The settlement ended all civil and criminal penalty claims against the owners and operators of the rig – BP, Anadarko, TransOcean and Halliburton – under the Clean Water Act and the Oil Pollution Act. It also included economic damage claims submitted by the five Gulf states and their local governments.
When Congress passed the RESTORE Act in 2012, it dedicated 80 percent of all administrative and civil penalties from the responsible parties to ecological and economic recovery efforts in the Gulf.
That 80 percent resulted in $5.3 billion going to the Gulf Coast Ecosystem Restoration Trust Fund, dedicated to five priorities, commonly called “funding buckets”:
80 percent
Amount of civil penalties collected from the Clean Water Act and dedicated by the federal RESTORE Act to the Gulf.

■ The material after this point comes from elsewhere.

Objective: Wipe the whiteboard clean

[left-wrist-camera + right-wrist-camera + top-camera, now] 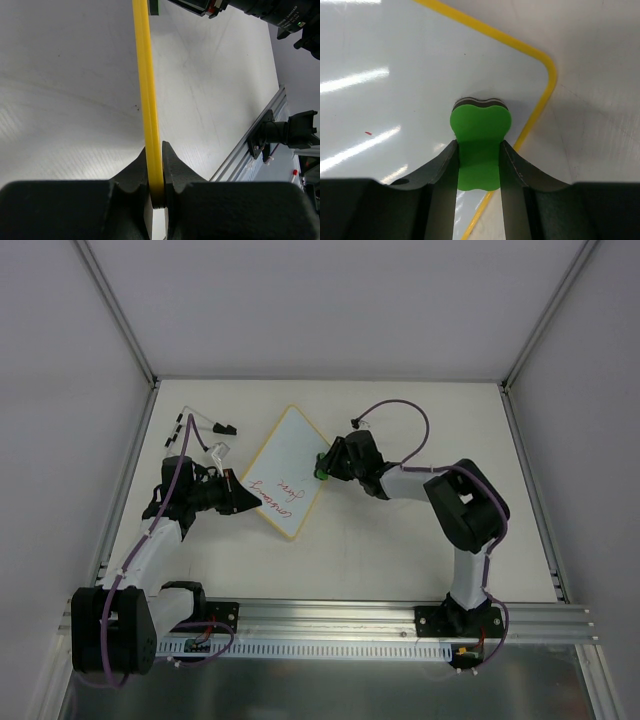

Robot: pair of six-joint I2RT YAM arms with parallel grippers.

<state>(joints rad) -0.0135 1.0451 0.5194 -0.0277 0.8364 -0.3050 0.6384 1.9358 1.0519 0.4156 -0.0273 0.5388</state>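
Our left fingers point(136, 170) pinch shut on the whiteboard's point(290, 468) yellow rim, holding it mid-frame on the bench point(400, 540). Our right fingers point(442, 175) clamp the green eraser point(480, 125) against its right corner. The upper half looks clean; red writing point(268, 496) at lower left is left to wipe.

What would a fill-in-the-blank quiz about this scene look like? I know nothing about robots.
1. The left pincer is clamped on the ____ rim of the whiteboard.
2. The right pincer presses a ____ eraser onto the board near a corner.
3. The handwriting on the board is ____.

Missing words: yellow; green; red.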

- A “Direct Component,” managed by the U.S. Treasury, for natural resource restoration or economic improvement efforts in the five Gulf states (35 percent, $1.86 billion);
- Council Selected Restoration Component for a region-wide restoration effort to restore, protect and revitalize the Gulf Coast according to the Council’s Comprehensive Plan (30 percent, $1.6 billion);
- A “Spill Impact Component” for planning and implementing approved state projects, programs, and activities (30 percent, $1.6 billion);
- The NOAA Restore Science Program for research to support the long-term sustainability of the Gulf ecosystem, and the recreational, commercial, and charter fishing industry in the Gulf of Mexico (2.5 percent, $133.3 million);
- Establishing “Centers of Excellence,” nongovernmental organizations and academic institutions in the Gulf for science and technology (2.5 percent, $133.3 million).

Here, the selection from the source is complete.